Since then, Pérez has likely moved up some — particularly with the backing of his exiled mentor Rosales — but he is still trailing, León said.
“Pérez is new and young and that plays in his favor,” León said. “But he’s not as well known nationally as Capriles — although he can change that on the campaign trail.”
Pérez may not be a national figure, but being from Zulia is the next best thing. Bordering Colombia and wrapping around Lake Maracaibo, Zulia is the nation’s most populous and wealthiest state with some 3.8 million people.
The heart of Venezuela’s oil industry, Zulia has always had an independent streak. For the last decade, the governor’s office has been in the hands of Un Nuevo Tiempo, the party that Rosales founded and which helped propel Pérez’s career.
The state’s reputation as an opposition haven has made it a target.
The government regularly throws heavy-hitters at political races in Zulia, and has vowed to poach Pérez’s job next year.
Francisco Arias Cardenas, the vice president of Chávez’s PSUV party, accused Pérez of letting his presidential ambitions get in the way of his job, and told Panorama newspaper he had “no doubt” that Pérez was funneling state funds into his presidential campaign.
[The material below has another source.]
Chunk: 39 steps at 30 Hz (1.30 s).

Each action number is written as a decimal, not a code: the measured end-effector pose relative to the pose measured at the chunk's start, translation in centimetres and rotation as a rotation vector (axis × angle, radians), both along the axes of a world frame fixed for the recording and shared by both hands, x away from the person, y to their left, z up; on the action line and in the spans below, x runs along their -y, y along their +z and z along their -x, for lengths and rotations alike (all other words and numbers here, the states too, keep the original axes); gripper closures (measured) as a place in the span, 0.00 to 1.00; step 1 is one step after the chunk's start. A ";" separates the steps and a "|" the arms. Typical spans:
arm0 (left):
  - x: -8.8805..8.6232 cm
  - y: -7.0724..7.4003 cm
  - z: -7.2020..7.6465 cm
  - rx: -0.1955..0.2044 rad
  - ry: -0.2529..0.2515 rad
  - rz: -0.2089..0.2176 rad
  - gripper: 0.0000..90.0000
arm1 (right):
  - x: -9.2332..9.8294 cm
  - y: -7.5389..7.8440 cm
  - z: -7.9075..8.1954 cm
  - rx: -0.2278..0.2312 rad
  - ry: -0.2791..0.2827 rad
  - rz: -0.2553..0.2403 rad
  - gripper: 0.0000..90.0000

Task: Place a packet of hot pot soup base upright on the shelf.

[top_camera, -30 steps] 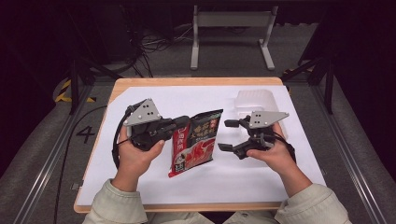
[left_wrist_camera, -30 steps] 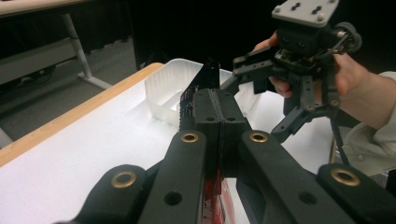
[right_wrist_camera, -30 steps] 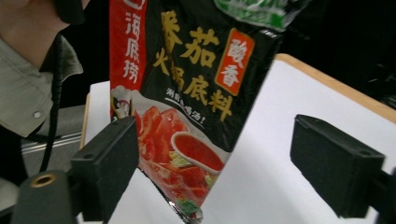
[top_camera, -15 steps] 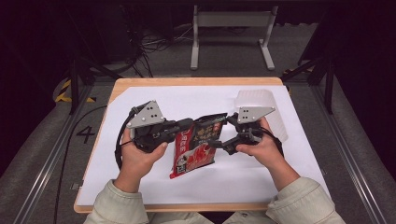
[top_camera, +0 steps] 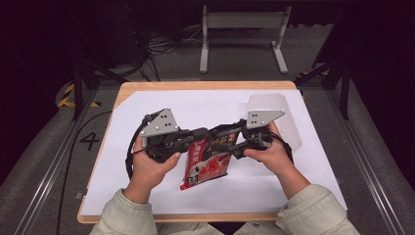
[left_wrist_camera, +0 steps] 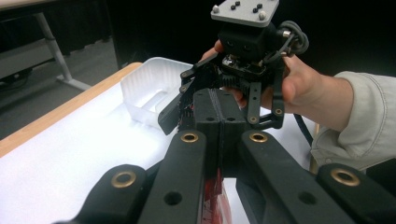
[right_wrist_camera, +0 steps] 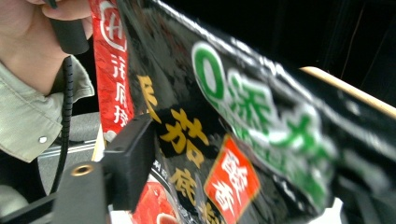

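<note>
Tray (top_camera: 274, 105) sits behind packet (top_camera: 208, 159), seemingly clear of it.

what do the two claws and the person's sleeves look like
Both the left claw and right claw are black, jointed tools with brass-coloured pivot pins. Each carries a grey three-cornered plate dotted with dark screws and trails a black cable. The sleeves are pale greenish-beige cloth.

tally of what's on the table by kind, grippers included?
Snack packet: 1
White plastic tray: 1
White sheet covering the tabletop: 1
Grippers: 2, left gripper and right gripper
Total: 5
</note>
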<state>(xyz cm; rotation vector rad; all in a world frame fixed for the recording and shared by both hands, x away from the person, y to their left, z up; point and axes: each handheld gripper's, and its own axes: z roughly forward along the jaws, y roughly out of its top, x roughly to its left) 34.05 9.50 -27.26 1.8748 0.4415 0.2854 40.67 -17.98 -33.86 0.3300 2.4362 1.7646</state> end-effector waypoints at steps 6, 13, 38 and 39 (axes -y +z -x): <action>0.0 -0.1 0.0 -0.002 -0.004 -0.003 1.00 | 0.0 0.2 0.1 0.011 0.034 0.009 0.56; -0.2 0.0 0.1 0.000 -0.016 0.011 1.00 | 0.7 0.7 -0.2 -0.009 0.080 -0.002 0.75; -1.1 0.1 0.6 0.031 -0.059 0.069 0.84 | 1.2 1.9 0.0 -0.018 0.140 0.030 0.93; -1.2 0.2 0.6 0.033 -0.053 0.059 0.81 | 1.3 1.9 0.0 -0.017 0.139 0.026 0.93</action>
“The most honest thing for him to do would be to step down from his position if he wants to join the national campaign,” Arias told the newspaper. “Then he can go back to his state because we are going to give him a whipping in 2012.”
The national government is also stepping up some of its most popular programs in Zulia: Free houses for the poor and opening up subsidized food markets. Those kinds of initiatives resonate with many in Maracaibo.
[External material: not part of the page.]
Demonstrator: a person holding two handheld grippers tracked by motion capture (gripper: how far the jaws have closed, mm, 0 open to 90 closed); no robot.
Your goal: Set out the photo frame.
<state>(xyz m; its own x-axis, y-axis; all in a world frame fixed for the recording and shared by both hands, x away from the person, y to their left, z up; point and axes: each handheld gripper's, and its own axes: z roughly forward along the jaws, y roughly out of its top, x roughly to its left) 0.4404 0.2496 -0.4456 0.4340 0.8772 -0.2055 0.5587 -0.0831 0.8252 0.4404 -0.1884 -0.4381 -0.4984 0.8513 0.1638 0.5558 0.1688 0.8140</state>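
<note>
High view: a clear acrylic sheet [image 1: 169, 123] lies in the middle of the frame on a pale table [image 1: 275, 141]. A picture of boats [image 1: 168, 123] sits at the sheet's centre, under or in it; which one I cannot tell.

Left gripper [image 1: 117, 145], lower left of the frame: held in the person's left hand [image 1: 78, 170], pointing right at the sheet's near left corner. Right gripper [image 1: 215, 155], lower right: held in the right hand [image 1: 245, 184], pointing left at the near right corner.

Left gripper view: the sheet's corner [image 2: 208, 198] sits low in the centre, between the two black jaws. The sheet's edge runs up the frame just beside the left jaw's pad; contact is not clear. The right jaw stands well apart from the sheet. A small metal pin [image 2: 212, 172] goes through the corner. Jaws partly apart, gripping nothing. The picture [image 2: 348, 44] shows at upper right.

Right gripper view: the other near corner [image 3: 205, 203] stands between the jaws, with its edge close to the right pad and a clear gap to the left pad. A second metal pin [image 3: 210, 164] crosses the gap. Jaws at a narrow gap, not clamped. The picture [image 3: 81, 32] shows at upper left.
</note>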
Jose Contreras, 65, was standing outside a betting parlor where Pérez was scheduled to inaugurate a freshly paved road. Contreras said that while Chávez was building houses and working for the poor, Pérez was only making noise.
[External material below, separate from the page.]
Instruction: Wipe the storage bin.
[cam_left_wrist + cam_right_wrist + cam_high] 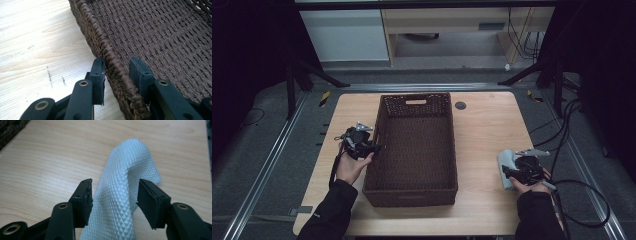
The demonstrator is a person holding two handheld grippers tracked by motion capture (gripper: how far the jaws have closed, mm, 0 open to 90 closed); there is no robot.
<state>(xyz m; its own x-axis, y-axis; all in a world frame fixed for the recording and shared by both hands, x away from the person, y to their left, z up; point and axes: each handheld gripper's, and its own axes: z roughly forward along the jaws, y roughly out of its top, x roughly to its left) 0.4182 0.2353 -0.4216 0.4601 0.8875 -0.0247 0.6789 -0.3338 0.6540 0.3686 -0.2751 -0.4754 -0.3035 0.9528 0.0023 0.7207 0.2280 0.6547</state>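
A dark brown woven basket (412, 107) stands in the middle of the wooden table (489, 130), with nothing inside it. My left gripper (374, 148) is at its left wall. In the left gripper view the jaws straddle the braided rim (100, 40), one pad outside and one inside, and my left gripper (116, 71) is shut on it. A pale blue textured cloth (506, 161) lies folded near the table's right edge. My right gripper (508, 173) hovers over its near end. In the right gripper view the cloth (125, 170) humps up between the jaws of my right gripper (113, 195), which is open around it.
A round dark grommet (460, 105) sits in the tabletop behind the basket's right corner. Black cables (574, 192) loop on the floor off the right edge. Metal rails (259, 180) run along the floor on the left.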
“I call him the billboard governor,” Contreras said. “All he does is put up billboards but you never see the projects. He spends his time picking fights with Chávez.”
Chávez is fighting back. While the opposition has yet to settle on a unified candidate, the government has been using its national network of radio and television stations to take potshots.
Most recently, a pro-Chávez television show, called La Hojilla, or The Razor, has been airing private telephone conversations between opposition figures. In one of those calls, Oswaldo Alvarez, another presidential candidate, is allegedly heard talking to an opposition activist. In that call, they’re heard saying that even Pérez’s mother thinks his presidential bid is foolish and that they fear he might damage the opposition’s cause.
The coalition has accused the government of being complicit in wire-tapping phones, and allowing pro-government channels to break the law even as opposition media outlets are shuttered for minor infractions.
Pérez said the tapes show just how desperate Chávez is. He said he has talked to all the leading opposition candidates, including Capriles, and they are determined not to fall into the trap.
“The government will do everything in its power to break us apart,” he said. “But we’re going to stand firm. We have all talked about this and we have agreed that we’re not going to let this get out of our hands.”
As he surveys Venezuela’s electoral map, Pérez begins talking about former President Bill Clinton’s 1992 race. Like Clinton, he’s the governor of a far-flung state. And Chávez, like then President George H.W. Bush, is an incumbent with an international profile.
“Nobody would expect that a man like Clinton, who came from such a small state like Arkansas, would ever make it to the presidency,” Pérez said, noting that he shares Clinton’s Aug. ust 19 birthday. “But these things can happen, if you have conviction.”